Жизнь же шла бестолково. Денег довольно много, щедрости тоже: никто никогда не укорял его в скупости. Давал он направо-налево, без разбору. Как настоящий русский писатель был кругом в авансах и Некрасову, денежки любившему, доставлял в «Современнике» немало огорчений. Но ничего не поделаешь. Тургенев считался первым писателем, приходилось терпеть.
Он любил устраивать обеды и устраивал их неплохо. Крепостной Степан, красивый и здоровенный малый, настолько влюбленный в своего барина, что, когда тот предложил ему вольную, он отказался, этот Степан проявил чудесный поварской талант и украшал своим художеством стол Тургенева. Сам барин на обедах бывал мил и весел, и только когда Анненков с Гончаровым приближались к муравленному горшку со свежей икрой от Елисеева, он не без ужаса кричал:
Господа, не забывайте, что вы здесь не одни.
Боткин же, на радостях от удачного соуса, требовал, чтобы хозяин позвал Степана:
Буду от благодарности плакать ему в жилет.
Все это приятно и весело, но одновременно Тургенев язвительно и подсмеивался над многими, сочинял эпиграммы не без злости.
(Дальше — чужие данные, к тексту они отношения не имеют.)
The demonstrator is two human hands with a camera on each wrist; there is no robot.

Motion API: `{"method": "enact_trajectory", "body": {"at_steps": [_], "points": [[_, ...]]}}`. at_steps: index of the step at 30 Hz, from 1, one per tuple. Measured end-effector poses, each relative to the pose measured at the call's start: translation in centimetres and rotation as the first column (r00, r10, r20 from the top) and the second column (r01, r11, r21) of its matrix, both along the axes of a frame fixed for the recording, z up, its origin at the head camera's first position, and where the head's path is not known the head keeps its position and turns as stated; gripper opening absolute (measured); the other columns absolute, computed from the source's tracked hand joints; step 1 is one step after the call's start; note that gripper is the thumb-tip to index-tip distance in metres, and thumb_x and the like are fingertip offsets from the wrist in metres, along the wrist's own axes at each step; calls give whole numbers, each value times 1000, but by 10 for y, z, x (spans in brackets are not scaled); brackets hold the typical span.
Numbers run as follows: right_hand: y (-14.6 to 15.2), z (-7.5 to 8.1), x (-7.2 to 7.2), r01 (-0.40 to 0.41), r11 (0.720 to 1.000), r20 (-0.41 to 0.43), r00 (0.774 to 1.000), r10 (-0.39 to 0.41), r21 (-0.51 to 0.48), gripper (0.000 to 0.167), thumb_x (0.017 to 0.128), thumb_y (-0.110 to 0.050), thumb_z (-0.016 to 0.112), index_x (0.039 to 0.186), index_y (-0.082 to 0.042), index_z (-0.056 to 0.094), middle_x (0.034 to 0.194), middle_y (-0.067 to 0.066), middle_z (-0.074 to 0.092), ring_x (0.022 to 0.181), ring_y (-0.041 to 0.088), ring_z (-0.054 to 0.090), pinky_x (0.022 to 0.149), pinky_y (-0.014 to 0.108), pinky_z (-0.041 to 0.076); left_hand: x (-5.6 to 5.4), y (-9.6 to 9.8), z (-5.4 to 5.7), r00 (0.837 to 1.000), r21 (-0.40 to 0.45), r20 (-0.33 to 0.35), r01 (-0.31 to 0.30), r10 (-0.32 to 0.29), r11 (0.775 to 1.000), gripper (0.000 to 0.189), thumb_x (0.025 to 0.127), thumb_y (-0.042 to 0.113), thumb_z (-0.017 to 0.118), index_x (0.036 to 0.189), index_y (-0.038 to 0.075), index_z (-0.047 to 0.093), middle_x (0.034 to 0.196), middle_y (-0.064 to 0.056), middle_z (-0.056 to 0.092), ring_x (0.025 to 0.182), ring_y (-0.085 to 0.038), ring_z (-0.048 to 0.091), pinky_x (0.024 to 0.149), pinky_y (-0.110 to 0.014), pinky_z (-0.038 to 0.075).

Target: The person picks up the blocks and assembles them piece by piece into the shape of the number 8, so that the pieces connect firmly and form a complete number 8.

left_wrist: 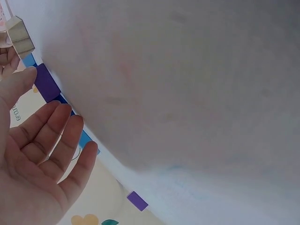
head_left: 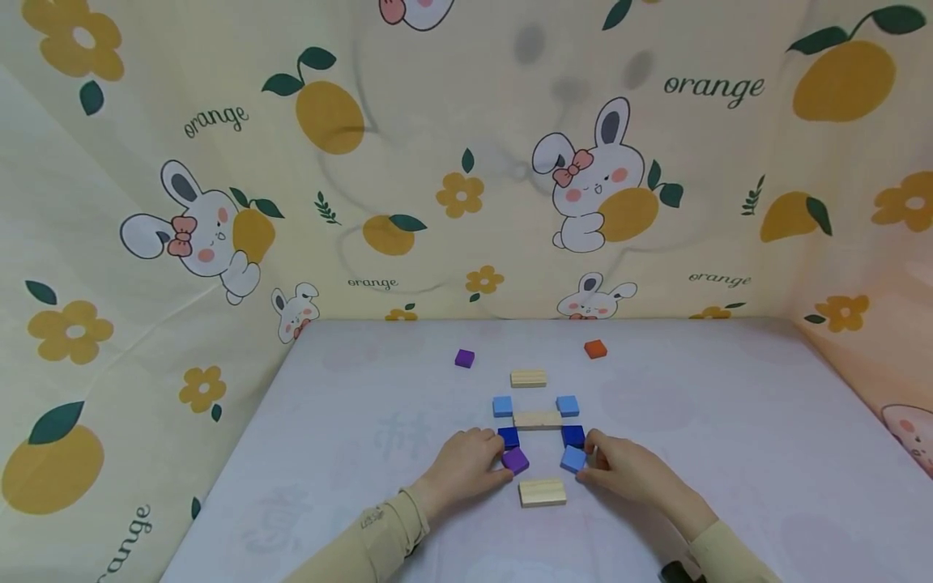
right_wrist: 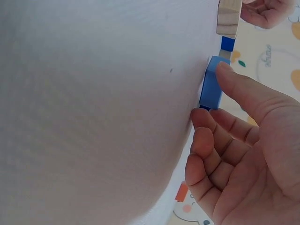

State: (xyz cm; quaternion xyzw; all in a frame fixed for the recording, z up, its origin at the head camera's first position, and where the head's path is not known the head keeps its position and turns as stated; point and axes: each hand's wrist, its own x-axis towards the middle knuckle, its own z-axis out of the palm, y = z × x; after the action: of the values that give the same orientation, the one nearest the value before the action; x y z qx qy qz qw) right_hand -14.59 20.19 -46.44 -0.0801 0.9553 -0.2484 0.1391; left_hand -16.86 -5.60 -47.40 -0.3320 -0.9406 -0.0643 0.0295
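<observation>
On the table [head_left: 692, 389], the left hand [head_left: 470, 461] is pinching the near purple block [head_left: 515, 461] by its two ends, with the thumb at the nearer end and the forefinger at the farther. The right hand [head_left: 627, 468] is holding the near light blue block [head_left: 573, 459] in the same manner. So both grips are closing on a block. These two blocks are lying in the middle part of the table, well apart from its left and right edges.

Both hands are gripping from the outer sides, probably so that the space between is being left open. The two sides are mirroring each other, therefore I suppose that symmetry is guiding the placing: the dark blue blocks [head_left: 573, 436] are lying just beyond, and the wooden strip [head_left: 538, 419] is lying between the two sides.

About direction, the near purple block is pointing askew: its long axis is running from far left to near right. The near light blue block is slanting the opposite way, so their near ends are turning inward. The near wooden block [head_left: 543, 492] is lying crosswise, its long axis following almost the line of the table's far edge.
</observation>
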Motion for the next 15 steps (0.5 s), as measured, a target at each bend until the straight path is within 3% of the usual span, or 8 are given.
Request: {"method": "enact_trajectory", "body": {"at_steps": [15], "points": [[3,-2,0,-24,999,-13,1000,24,-22,31,78,-30,73,99,-14,55,69,-5,53,62,10,46,54,23,37,-1,0,-1,1000,-21,-18,2,-2,1000,29,81,48,65,78,20,57,71,11,52,62,-4,41,55,-18,32]]}}
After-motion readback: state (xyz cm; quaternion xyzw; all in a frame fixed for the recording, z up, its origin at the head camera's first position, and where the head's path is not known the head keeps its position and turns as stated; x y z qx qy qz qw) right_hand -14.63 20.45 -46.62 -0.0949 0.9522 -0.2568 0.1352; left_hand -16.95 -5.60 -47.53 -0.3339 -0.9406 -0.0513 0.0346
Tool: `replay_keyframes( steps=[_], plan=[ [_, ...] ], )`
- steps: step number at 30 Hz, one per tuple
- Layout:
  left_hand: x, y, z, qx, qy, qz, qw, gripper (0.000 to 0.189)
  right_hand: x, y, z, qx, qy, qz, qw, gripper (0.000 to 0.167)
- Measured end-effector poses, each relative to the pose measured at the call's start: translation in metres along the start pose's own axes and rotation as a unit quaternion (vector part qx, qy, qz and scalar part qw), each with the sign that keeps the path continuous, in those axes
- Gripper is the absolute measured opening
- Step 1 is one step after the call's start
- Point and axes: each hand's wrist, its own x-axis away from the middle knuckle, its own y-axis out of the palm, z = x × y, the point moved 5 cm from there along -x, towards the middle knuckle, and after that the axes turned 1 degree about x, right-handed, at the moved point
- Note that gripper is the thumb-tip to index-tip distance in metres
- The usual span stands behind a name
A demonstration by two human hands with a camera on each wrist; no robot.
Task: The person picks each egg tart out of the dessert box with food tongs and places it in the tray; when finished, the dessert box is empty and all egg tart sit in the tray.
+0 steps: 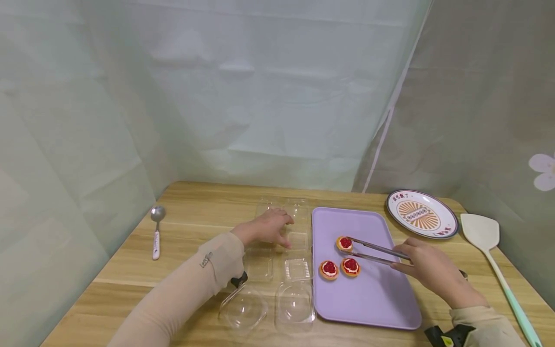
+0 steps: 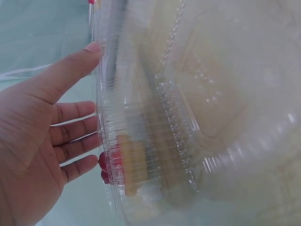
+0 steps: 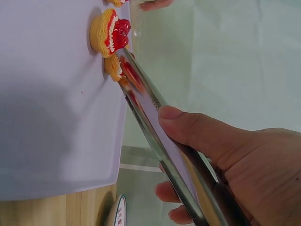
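My right hand [image 1: 427, 267] grips metal tongs [image 3: 155, 122], thumb on one arm and fingers round the other side. In the head view the tong tips reach either side of the farthest berry-topped tart [image 1: 344, 244] on the purple tray [image 1: 368, 303]. Nearer on that tray lie two more tarts, a left one [image 1: 329, 270] and a right one [image 1: 350, 267]. Over the clear plastic containers [image 1: 297, 239] is my left hand [image 1: 270, 226], its fingers spread and thumb apart. The left wrist view puts the fingertips right at a container's edge [image 2: 106, 127].
Clear domed containers [image 1: 296, 303] stand near the table's front, left of the tray. A patterned plate [image 1: 444, 217] and a white spatula with a green handle [image 1: 481, 231] lie to the right. Far left lies a spoon [image 1: 157, 241]. Cloth curtains [image 1: 277, 120] hang behind the table.
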Motion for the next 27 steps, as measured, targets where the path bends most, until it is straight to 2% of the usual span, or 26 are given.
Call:
replay_keyframes(
  steps=[18, 21, 27],
  plan=[
    [0.008, -0.001, -0.006, -0.004, -0.003, 0.013, 0.9999, 0.077, 0.004, 0.0, -0.003, -0.011, 0.007, 0.035, 0.9993, 0.034],
    [0.012, -0.005, -0.008, 0.012, -0.015, 0.016, 0.9997, 0.078, 0.004, 0.0, -0.004, -0.013, 0.004, 0.045, 0.9989, 0.033],
    [0.024, -0.02, -0.012, 0.029, -0.013, 0.053, 0.9981, 0.072, 0.004, -0.003, -0.01, -0.016, -0.013, 0.076, 0.9969, 0.034]
  ],
)
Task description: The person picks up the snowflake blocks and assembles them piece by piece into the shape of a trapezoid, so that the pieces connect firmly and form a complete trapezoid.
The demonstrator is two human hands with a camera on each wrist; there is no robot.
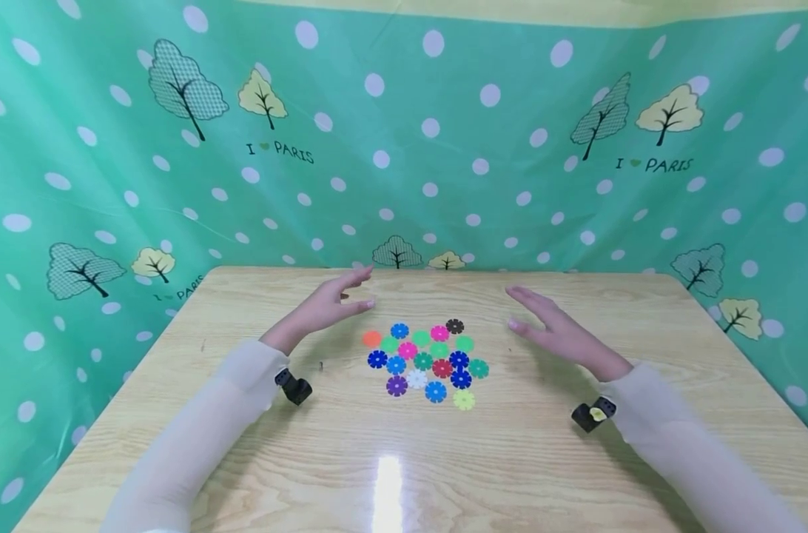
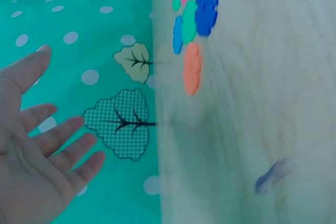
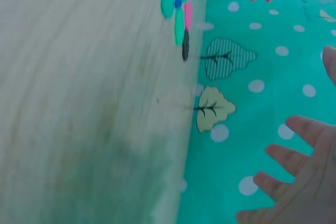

В позднейшей ненависти к нему Достоевского отозвалась, конечно, давняя насмешка Тургенева. Вряд ли обрадовали и Кетчера такие стихи:
Кетчер, друг шипучих вин,
Перепер он нам Шекспира
На язык родных осин.
За это время совсем прекратилась его переписка с Виардо (по крайней мере, для нас: писем не существует). Куртавенель временно затонул. Фетистка, правда, тоже сошла, но появилось другое тяготение к молоденькой девушке, дальней его родственнице, Ольге Александровне Тургеневой. На этот раз место действия окрестности Петербурга, Ораниенбаум, где она жила летом 1854 года (а Тургенев в соседнем Петергофе). Знакомство их шло еще со времен до высылки. У ее отца, А.М. Тургенева, изящного и просвещенного человека, и читал Иван Сергеевич написанную под арестом «Муму».